Ba Woo, after discovering his huge error in kidnapping the wrong woman, is on the run with his son and Soo Kyung, while his bossam cohort is captured by the Left State Minister and held in his stable by force. When the story reaches them that Soo Kyung is supposed to be dead, they quickly realize that if she returns to her father the King, and reveals she is still alive, there will be a civil war between the King's forces and the Left State Minister's forces. Many innocent people would be killed. Soo Kyung, at one point, even sacrificially tries to commit suicide for real, by jumping off a cliff, but she is saved by Ba Woo, who obviously is starting to soften to her because of her beauty, her spirit, and her warm character. His own son even started to call her Mom! What lonely man could resist all that, who had not had female companionship for many years?

They end up staying at an abandoned farmer's cottage and fixing it up as a tentative home. Little by little Ba Woo, Soo Kyung, and Cha Dol become a real family to one another. However, predictable as death and taxes, their peaceful little world is about to come crashing down around them due to overwhelming outside forces that cannot be controlled, without a lot of sacrifice, toil, and suffering. We even get moments where Soo Kyung has to pretend to be a man to survive! (Painter Of The Wind, anyone?)

Will true love and peace prevail in the end, with all the bad guys getting their rightful comeuppance?

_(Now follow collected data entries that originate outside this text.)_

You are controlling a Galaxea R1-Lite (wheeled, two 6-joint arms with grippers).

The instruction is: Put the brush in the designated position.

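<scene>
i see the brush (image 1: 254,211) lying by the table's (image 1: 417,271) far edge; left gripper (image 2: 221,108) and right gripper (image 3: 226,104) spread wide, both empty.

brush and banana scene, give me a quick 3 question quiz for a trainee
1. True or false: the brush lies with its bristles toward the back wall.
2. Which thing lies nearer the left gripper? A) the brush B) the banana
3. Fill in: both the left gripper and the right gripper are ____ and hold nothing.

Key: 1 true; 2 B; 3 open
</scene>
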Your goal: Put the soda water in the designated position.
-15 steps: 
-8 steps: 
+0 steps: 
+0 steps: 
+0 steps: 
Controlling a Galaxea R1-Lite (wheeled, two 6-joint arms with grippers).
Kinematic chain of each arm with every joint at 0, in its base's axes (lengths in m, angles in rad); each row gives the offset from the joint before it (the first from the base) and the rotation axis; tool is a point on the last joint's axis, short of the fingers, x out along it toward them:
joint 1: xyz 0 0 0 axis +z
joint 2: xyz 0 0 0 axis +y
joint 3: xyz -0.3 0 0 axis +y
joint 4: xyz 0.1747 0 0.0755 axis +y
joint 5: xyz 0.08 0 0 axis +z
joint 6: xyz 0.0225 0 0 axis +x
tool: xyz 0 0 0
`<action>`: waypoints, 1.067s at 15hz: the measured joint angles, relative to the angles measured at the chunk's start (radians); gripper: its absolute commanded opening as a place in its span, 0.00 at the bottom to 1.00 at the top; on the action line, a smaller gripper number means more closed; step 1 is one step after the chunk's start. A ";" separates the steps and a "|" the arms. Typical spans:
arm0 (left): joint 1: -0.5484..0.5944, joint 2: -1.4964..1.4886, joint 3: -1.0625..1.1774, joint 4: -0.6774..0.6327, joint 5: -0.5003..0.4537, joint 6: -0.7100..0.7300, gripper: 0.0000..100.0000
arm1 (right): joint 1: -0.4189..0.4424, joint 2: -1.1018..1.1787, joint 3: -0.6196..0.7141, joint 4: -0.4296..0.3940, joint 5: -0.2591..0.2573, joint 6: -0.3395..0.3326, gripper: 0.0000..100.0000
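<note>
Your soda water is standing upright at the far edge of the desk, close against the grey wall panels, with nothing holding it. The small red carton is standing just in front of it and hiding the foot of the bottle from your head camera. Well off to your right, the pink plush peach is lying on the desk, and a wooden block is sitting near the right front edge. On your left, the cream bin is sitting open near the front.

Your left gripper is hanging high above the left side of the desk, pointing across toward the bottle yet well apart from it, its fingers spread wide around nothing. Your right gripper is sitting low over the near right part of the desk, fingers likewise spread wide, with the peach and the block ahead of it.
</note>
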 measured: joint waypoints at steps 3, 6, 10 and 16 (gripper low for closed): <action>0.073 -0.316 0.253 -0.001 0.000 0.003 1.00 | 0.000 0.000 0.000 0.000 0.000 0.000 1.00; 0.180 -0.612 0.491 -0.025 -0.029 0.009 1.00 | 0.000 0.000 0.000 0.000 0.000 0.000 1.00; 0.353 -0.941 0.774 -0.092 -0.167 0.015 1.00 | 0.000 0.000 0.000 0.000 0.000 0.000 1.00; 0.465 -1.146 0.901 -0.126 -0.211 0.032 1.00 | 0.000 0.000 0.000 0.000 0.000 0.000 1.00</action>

There were many beautiful, even breathtaking scenes in this drama; no mere general synopsis can adequately describe them. The acting was flawless by the whole cast, and there were only a few plot details that I thought needed some cleaning up (like during the bossam kidnapping, a servant cries out "Princess! Princess!" which SHOULD have alerted Ba Woo that he might be kidnapping the wrong woman, LOL! -- though they tried to clear up that lapse an episode later by having Ba Woo belatedly remembering it). The music OST was very nice, though I think a lot of other sageuk OSTs I've enjoyed over the past two decades have been more memorable. I also think this drama could easily have been shortened to 16 episodes instead of 20, and more adequately told the story with more fluidity and economy. Later in the series the politics of the situation became too much the focus, in my opinion, and less the romance between the principals. There wasn't even any kissing scenes between the two leads. How could you have so much chemistry popping off the screen between these two exquisite looking people, and not even have one smooch? It boggled my mind! Other than these small faults, the series is very much worth watching, especially if you love leading man Jung Il Woo like I do. He'll always be The Scheduler to me, but his performance as Ba Woo in Bossam: Steal The Fate definitely approached, and even sometimes surpassed, his performance in the masterpiece 49 Days. Check it out for yourself, and see if you agree! Enjoy!